The word "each" marks the lines to find; copy every such line from the data below.

**** Material provided ****

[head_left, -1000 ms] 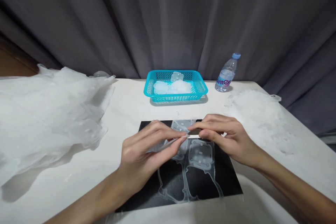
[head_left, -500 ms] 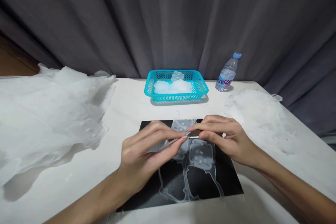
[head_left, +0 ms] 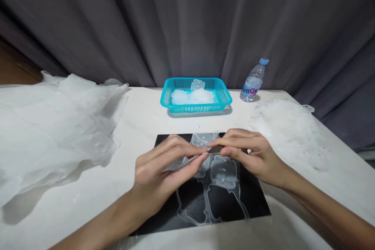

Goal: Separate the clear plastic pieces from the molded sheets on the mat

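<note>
A translucent moulded sheet [head_left: 224, 172] with rounded-square panels and open loops lies on a black mat [head_left: 252, 199]. Above it, my left hand [head_left: 164, 164] is closed, pinching the edge of a thin translucent piece [head_left: 187, 161] between thumb and fingers; whether this piece joins the sheet below is hidden. My right hand [head_left: 249, 148] is closed on a thin, dark, flat blade-like tool [head_left: 216, 149], its tip at the left fingertips. The rest of that tool is hidden by my right fingers.
Beyond the mat stands a turquoise basket [head_left: 196, 109] with several translucent pieces inside. A water bottle [head_left: 252, 84] stands to its right. A large heap of translucent sheets [head_left: 58, 129] covers the table's left side; a lower pile of clear scraps [head_left: 290, 133] lies at right. Grey curtain [head_left: 187, 23] hangs behind.
My right hand and the dark tool have shifted very slightly left, toward the left fingertips. My left hand keeps its pinch almost unmoved. The other things stay in place.
</note>
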The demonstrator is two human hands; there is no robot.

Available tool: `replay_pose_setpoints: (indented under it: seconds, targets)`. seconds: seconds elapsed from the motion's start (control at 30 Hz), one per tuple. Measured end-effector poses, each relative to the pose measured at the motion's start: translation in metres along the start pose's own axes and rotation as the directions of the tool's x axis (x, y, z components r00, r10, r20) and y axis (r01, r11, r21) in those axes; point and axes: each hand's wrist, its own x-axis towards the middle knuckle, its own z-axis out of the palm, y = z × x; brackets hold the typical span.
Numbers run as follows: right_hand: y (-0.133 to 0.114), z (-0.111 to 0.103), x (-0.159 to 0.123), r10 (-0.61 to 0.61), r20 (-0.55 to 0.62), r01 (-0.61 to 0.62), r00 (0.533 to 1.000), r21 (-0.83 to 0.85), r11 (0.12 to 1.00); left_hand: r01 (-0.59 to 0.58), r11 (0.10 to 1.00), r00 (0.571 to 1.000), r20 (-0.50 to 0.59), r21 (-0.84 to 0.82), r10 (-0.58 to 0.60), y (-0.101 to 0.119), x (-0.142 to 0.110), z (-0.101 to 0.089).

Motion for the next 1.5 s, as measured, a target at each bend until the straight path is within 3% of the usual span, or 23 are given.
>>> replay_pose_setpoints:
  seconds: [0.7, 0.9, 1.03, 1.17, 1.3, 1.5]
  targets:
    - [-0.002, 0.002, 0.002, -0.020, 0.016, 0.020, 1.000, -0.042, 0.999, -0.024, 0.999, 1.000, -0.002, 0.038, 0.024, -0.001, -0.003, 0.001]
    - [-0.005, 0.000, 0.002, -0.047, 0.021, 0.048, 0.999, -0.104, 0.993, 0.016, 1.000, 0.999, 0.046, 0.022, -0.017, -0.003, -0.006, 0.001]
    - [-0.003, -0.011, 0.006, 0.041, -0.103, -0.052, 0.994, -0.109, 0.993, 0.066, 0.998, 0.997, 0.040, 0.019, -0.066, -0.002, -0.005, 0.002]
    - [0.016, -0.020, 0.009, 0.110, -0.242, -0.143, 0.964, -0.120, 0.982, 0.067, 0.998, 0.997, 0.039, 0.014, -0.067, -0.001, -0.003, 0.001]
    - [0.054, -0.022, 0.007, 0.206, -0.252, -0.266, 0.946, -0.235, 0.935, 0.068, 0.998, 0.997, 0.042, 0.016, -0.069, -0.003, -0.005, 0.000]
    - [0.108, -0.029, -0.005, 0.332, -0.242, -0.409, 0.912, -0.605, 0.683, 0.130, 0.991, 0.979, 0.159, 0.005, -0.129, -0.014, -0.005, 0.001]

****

> _Answer for this exercise_
Available tool: `replay_pose_setpoints: (indented under it: seconds, targets)`. seconds: seconds elapsed from the motion's start (control at 30 Hz), one per tuple. Measured end-effector poses, each relative to the pose measured at the motion's start: translation in metres along the start pose's own axes and rotation as the directions of the tool's x axis (x, y, z components r00, r10, r20) and y axis (r01, r11, r21) in those axes; point and axes: each hand's wrist, its own x-axis towards the middle knuckle, its own z-axis out of the palm, y = z × x; brackets hold the typical span.
Motion for the next 1.5 s, as measured, a target at each bend until the straight path is within 3% of the usual span, or 23 are given.

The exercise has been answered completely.